The main goal of learning analytics and early detection systems is to extract knowledge from student data to understand students' trends of activities towards success and risk and, therefore, design intervention methods to improve learning performance and experience. However, many factors contribute to the challenge of designing and building effective learning analytics systems. Because of the complexity of heterogeneous student data, models designed to analyze it frequently neglect temporal correlations in the interest of convenience. Moreover, the performance descriptions gained from the student data model or prediction results from the analytical models do not always help explain the "why" and "how" behind it. Furthermore, domain specialists are unable to participate in the knowledge discovery process since it necessitates significant data science abilities, and an analytical model is a black box to them.
This research aims to develop analytical models that enable domain experts to study their students' performance behavior and explore trustworthy sources of information with the help of explanations on the analytics. Our work demonstrates various approaches to using the temporal aspect of heterogeneous student data to build analytical models: weighted network analysis, unsupervised cluster analysis, and recurrent neural network analytics. The description, implementation process, and findings of each method are presented as technical contributions to the temporal analysis of student data. We experiment with all these analytical models that highlight the complexity of heterogeneous-temporal data, model building, decision-making tasks, and the need for a more in-depth focus on visual information of analytics with state-of-art explainable AI tools and techniques.
Our work underscores a need for developing a robust way to integrate the possibilities inherent within each approach.

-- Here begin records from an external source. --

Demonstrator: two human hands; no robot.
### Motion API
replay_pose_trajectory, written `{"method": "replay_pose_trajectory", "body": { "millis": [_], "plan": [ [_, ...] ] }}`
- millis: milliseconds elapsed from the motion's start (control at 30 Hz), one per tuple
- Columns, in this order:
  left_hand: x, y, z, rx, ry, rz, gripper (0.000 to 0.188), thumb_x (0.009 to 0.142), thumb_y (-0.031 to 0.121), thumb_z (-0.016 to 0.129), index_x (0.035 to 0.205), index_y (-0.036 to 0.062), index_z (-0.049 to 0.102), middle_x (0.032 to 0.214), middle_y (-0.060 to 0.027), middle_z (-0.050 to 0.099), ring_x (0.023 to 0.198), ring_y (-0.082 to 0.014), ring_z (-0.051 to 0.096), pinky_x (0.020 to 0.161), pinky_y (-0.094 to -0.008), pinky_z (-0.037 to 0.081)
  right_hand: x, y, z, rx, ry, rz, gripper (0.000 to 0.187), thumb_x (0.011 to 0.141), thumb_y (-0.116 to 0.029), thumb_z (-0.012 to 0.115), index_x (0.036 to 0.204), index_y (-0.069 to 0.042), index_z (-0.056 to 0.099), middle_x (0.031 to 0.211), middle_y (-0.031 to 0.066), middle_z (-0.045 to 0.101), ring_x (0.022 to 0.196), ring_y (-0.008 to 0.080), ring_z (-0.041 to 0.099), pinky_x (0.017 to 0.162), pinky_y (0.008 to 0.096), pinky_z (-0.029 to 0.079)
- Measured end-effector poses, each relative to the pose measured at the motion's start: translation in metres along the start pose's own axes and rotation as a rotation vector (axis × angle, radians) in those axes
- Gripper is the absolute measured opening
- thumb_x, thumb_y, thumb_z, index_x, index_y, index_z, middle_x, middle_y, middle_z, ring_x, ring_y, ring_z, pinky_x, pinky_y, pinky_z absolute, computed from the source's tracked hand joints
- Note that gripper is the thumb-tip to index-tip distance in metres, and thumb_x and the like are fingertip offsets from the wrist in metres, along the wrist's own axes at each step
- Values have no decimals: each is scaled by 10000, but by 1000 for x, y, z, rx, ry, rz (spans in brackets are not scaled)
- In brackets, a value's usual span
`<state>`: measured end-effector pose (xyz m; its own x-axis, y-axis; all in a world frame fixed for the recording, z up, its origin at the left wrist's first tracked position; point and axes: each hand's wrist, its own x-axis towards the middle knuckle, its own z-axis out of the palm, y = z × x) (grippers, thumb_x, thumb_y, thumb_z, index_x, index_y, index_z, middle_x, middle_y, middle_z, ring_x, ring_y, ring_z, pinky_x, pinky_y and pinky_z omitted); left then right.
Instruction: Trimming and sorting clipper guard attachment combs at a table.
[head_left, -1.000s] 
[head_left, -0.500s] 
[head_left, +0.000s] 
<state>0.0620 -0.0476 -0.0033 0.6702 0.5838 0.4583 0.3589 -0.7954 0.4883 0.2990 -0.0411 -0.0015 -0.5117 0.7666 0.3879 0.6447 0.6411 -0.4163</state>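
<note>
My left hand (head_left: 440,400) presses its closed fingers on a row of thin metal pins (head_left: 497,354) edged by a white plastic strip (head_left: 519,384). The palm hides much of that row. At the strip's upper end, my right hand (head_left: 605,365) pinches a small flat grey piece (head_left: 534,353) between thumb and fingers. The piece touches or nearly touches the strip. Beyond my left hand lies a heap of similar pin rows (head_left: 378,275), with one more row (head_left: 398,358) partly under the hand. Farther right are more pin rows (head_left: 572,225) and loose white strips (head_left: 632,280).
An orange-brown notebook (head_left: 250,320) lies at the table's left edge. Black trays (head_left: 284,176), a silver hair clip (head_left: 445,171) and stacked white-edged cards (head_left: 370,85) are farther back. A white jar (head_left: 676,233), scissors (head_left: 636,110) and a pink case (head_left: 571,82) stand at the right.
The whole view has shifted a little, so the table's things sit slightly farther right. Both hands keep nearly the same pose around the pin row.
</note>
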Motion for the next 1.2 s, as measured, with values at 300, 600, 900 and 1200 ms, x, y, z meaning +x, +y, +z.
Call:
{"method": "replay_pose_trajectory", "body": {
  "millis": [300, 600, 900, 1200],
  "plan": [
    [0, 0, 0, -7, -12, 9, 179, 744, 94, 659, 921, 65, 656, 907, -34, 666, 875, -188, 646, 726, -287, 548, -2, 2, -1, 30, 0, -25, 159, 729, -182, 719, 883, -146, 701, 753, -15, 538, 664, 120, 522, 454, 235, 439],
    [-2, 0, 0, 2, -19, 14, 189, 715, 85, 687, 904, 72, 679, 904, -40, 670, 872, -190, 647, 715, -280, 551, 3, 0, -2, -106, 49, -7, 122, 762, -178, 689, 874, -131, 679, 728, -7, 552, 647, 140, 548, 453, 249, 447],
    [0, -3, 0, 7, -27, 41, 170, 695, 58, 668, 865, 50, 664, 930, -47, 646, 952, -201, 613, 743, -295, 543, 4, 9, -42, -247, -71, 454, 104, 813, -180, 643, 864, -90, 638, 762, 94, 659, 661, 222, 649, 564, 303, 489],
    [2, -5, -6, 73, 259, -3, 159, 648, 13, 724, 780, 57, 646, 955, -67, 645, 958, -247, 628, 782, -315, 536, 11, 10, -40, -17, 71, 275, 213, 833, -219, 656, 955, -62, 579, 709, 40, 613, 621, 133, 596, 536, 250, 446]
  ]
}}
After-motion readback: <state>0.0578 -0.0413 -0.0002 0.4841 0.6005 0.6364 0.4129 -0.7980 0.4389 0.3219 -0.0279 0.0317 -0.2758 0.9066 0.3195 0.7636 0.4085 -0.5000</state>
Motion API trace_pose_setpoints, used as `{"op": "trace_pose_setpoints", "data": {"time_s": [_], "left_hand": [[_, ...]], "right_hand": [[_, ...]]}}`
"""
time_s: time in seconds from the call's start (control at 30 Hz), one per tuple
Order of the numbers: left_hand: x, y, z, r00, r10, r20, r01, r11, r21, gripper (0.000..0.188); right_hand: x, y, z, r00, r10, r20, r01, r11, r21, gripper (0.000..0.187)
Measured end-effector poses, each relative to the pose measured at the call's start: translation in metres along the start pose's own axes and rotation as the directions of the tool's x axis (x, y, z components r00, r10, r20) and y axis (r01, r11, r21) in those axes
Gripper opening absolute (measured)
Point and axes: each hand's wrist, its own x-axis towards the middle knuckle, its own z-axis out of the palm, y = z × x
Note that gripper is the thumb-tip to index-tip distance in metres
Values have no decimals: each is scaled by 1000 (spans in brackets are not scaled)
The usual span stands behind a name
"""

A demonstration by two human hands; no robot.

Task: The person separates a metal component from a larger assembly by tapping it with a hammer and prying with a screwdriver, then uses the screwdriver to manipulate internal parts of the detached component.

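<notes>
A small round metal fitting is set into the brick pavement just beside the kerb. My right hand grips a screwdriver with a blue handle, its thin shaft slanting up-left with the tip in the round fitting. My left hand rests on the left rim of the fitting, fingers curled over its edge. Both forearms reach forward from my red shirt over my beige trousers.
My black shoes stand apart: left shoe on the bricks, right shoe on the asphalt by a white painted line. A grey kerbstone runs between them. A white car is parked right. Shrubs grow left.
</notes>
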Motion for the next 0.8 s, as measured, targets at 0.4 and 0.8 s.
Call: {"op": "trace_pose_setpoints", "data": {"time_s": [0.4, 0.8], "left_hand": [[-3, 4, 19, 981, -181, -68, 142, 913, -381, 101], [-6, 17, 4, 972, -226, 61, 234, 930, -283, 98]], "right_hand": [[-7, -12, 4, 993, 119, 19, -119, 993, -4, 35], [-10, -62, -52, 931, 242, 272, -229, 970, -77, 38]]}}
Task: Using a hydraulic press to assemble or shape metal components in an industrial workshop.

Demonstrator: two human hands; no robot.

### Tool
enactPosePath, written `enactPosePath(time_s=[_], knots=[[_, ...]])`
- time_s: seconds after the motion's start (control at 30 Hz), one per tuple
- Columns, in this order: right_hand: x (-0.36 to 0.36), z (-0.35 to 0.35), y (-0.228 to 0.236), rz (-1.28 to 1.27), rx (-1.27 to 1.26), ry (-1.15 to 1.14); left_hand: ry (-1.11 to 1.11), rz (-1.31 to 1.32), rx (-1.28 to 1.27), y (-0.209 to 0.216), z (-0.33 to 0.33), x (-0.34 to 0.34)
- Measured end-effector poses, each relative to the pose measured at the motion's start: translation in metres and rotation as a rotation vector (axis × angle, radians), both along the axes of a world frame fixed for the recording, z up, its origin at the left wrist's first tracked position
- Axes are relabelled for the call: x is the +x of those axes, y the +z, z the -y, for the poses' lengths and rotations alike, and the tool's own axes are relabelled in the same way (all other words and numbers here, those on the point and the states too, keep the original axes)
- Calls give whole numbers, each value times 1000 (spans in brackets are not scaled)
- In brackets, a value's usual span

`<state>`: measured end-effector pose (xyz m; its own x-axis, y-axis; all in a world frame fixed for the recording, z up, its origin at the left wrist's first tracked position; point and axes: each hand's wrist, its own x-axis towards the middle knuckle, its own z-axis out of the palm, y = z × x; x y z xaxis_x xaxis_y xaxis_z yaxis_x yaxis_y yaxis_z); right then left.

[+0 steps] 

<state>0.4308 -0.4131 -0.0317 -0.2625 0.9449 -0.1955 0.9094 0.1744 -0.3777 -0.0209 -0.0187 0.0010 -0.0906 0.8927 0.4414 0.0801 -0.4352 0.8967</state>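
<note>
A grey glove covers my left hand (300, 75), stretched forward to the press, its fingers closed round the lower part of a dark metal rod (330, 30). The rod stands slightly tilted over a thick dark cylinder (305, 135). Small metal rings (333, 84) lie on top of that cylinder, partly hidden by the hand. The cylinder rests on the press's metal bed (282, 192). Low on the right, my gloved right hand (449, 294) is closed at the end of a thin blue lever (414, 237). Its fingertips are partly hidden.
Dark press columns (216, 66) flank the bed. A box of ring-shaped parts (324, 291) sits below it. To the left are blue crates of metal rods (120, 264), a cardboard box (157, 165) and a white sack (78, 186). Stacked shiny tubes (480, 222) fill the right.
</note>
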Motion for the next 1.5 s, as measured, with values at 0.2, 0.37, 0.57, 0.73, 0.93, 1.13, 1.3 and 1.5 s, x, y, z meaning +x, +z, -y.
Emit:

To achieve this goal, we present a comprehensive yet flexible and empirical framework to support the design and development of analytical models to extract meaningful insights about students' academic performance and identify early actionable interventions to improve the learning experience. We illustrate our framework on three applications (e.g., student network model, unsupervised clustering model, and recurrent neural network analytics) to demonstrate the value of this framework in addressing the challenges of using student data for learning analytics. These applications present vast opportunities to benefit students' learning experience by implementing flexible educational data representations, fitting different predictive models, and extracting insights for designing prescriptive analytics and building strategies to overcome perceived limitations.
An academic institution's culture drives its ability to accept, leverage, and deploy predictive and prescriptive analytics to enhance the workflow of maximizing pedagogical outcomes. We believe that our work will aid in the future development or refinement of a set of design standards for learning analytics systems.